- INPUT DATA -
■ ■ ■ ■ ■ ■ ■
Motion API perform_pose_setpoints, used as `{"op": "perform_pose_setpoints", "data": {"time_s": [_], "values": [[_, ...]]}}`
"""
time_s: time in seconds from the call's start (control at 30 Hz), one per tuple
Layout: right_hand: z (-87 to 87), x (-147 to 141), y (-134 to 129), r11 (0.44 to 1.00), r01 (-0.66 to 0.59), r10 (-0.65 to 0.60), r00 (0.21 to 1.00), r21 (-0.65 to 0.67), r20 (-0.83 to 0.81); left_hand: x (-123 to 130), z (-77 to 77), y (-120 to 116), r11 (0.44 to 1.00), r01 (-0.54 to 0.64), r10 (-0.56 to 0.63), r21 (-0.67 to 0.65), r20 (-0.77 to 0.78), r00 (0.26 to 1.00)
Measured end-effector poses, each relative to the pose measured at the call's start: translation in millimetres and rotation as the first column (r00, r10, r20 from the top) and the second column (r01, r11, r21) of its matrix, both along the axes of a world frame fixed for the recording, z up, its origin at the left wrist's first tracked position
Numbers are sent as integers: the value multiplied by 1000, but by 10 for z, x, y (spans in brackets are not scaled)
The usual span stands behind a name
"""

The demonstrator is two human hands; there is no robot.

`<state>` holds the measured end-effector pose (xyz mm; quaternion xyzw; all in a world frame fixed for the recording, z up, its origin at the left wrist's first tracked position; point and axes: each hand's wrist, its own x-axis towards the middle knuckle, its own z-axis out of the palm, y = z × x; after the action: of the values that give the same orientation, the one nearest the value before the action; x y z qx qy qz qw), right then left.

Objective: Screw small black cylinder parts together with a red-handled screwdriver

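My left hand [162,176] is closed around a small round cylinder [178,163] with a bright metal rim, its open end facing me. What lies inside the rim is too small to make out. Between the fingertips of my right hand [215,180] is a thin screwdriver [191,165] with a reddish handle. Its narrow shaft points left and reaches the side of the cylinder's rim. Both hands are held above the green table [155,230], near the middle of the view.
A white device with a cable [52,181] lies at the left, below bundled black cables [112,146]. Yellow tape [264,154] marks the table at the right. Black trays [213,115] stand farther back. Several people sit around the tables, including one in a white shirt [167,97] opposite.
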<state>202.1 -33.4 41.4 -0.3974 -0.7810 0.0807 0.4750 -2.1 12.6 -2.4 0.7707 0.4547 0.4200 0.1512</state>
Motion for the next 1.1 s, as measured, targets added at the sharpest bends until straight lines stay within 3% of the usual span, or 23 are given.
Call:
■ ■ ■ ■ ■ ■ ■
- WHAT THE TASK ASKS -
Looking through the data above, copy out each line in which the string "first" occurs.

- WRITTEN RESPONSE -
Measured end-effector poses, each relative to the pose measured at the call's start: translation in millimetres and rotation as the first column (r00, r10, r20 from the top) and the second column (r01, r11, r21) of its matrix, both along the axes of a world frame fixed for the recording, z up, its origin at the left wrist's first tracked position
`<state>` holds the measured end-effector pose (xyz mm; quaternion xyzw; all in a world frame fixed for the recording, z up, its origin at the left wrist's first tracked position; point and axes: each hand's wrist, its own x-axis towards the middle knuckle, its own z-axis out of the palm, y = z × x; after the action: of the values that give the same orientation, the one nearest the value before the action; x y z qx qy qz qw), right then left.

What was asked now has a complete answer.